** Opening Provided records block **

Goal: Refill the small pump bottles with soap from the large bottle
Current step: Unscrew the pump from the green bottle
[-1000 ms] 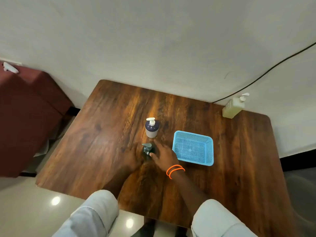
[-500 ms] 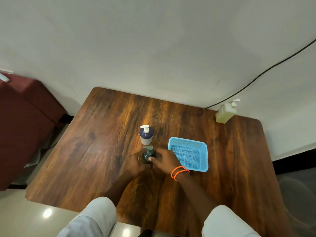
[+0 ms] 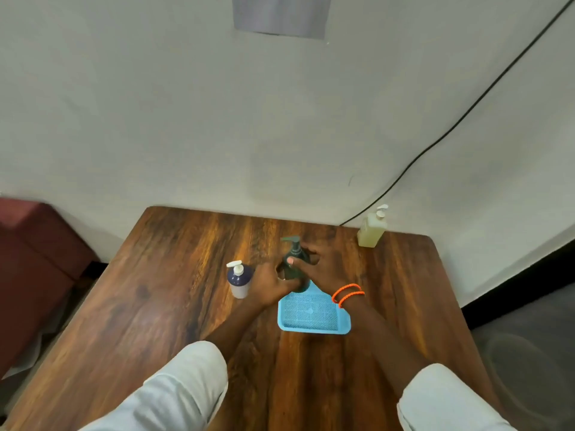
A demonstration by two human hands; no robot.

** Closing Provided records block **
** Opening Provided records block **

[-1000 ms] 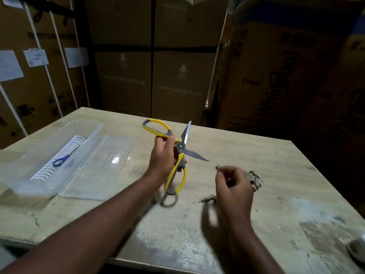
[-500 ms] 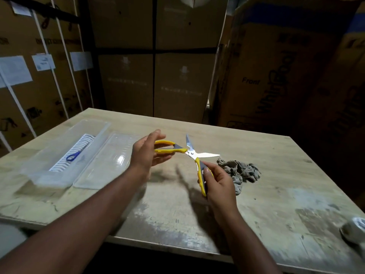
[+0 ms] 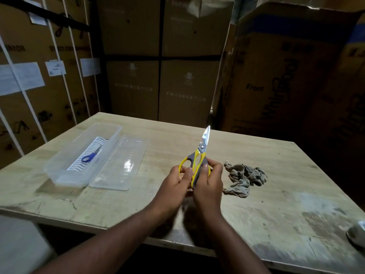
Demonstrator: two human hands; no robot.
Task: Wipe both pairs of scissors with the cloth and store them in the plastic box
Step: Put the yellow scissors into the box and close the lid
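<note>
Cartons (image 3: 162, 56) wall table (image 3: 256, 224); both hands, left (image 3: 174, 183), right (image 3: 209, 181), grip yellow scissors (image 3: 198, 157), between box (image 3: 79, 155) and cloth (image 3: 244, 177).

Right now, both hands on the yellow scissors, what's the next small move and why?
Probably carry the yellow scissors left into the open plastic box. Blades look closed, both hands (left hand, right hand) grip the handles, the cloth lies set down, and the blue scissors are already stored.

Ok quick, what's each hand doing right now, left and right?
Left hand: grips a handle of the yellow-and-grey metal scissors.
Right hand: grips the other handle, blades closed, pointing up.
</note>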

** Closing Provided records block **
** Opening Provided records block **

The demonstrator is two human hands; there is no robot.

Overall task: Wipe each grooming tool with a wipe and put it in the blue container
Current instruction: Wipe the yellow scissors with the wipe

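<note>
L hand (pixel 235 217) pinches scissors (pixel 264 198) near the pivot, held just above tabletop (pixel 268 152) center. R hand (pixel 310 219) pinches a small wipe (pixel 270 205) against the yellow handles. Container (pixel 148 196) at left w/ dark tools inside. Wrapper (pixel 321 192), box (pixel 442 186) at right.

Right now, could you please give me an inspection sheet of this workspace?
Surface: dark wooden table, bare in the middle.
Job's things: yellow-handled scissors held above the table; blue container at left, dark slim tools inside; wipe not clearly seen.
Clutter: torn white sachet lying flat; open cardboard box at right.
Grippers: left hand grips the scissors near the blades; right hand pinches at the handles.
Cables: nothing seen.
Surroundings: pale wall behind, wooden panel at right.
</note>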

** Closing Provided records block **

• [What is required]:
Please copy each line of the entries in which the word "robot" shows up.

• [Output of the task]:
A demonstration by two human hands; no robot.
Demonstrator: two human hands; no robot.
The demonstrator is two human hands; there is no robot.

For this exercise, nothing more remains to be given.